Industry Session 1: Core Algorithms
Date: Wednesday, Oct 3, 2018, 14:00-15:30
Location: Parq D/E/F
Chairs: Alexandros Karatzoglou, Ben Frederickson
Variational Learning to Rank (VL2R)
by Keld Lundgaard (SalesForce)
We present Variational Learning to Rank (VL2R), a combination of variational inference and learning to rank. The combination provides a natural way to balance exploration and exploitation of the algorithm by introducing shuffling of product search/category listings according to the model’s relevance uncertainty for each product. Simply put, we perturb (newer) products with higher uncertainty on the relevance more than (older) products which have a lower uncertainty on the relevance.

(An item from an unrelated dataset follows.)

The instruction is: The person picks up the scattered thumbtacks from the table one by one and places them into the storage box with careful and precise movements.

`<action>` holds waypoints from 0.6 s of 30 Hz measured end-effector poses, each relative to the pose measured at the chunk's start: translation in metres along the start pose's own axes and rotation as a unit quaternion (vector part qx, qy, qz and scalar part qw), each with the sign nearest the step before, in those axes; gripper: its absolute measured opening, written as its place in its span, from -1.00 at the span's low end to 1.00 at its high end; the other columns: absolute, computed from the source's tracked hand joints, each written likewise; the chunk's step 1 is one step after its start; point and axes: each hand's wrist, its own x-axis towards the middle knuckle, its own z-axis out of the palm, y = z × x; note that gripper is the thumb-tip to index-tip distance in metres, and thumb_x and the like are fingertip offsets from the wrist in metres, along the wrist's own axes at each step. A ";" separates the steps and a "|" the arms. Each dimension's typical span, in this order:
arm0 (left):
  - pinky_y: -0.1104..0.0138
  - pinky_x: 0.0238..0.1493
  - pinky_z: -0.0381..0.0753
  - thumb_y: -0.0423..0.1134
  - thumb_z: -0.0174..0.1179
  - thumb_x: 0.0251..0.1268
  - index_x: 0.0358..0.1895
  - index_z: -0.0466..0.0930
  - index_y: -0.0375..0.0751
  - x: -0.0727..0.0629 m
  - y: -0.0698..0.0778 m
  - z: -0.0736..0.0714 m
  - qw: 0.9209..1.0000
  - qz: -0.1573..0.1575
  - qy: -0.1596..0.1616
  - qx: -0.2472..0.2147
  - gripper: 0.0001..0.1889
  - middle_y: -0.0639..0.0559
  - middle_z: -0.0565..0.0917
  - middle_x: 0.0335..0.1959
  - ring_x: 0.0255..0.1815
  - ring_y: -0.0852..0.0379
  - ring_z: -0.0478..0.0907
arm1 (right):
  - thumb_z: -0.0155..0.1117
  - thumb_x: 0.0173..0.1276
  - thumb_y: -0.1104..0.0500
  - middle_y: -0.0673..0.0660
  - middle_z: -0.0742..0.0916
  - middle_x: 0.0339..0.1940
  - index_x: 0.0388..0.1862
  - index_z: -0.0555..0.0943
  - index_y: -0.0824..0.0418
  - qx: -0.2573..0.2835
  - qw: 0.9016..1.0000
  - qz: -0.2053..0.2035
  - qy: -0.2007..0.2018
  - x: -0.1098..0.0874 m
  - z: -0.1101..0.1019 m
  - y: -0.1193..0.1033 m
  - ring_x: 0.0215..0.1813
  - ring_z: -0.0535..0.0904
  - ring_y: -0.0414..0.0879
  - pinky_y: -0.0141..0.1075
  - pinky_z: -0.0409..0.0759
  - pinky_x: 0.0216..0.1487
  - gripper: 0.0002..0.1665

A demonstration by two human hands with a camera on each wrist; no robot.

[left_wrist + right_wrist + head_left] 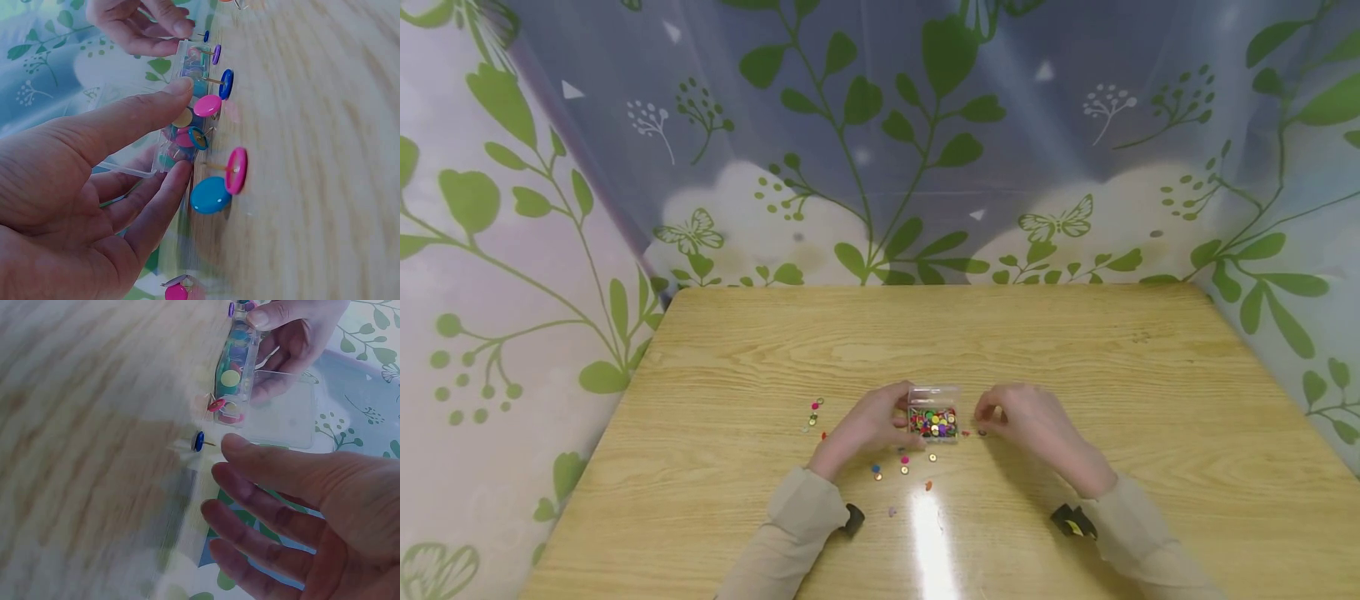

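A small clear plastic box (pixel 936 441) full of colourful thumbtacks (pixel 934 422) sits on the table, its see-through lid (pixel 281 419) swung back. My left hand (pixel 868 425) holds the box at its left side, thumb at the front and fingers round toward the back. Right of the box, my right hand (pixel 1033 421) hovers low with loosely bent fingers. Just off its thumb tip, a dark blue thumbtack (pixel 199 441) lies on the table, a small gap between them. A red thumbtack (pixel 217 405) lies against the near corner of the box.
Loose thumbtacks are scattered in front of the box, among them a pink one (pixel 905 460) and an orange one (pixel 928 485). Several more, such as a pink tack (pixel 815 406), lie left of my left hand. The wooden table (pixel 1075 333) meets a leaf-patterned curtain (pixel 880 167) behind.
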 end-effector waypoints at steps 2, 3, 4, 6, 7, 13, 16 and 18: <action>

Our formalism makes it possible to train an end-to-end model that optimizes for both ranking and shuffling, compared to known state-of-the-art systems where ranking and shuffling are treated as separate problems. VL2R provides an integrated way of doing propensity scoring during the offline learning phase, thus reducing selection bias. The system is simple, yet powerful and flexible. We have implemented it within the Salesforce Commerce Cloud; a platform 500 million unique online shoppers interact with each month across 2,750 websites in 53+ countries as of FY18.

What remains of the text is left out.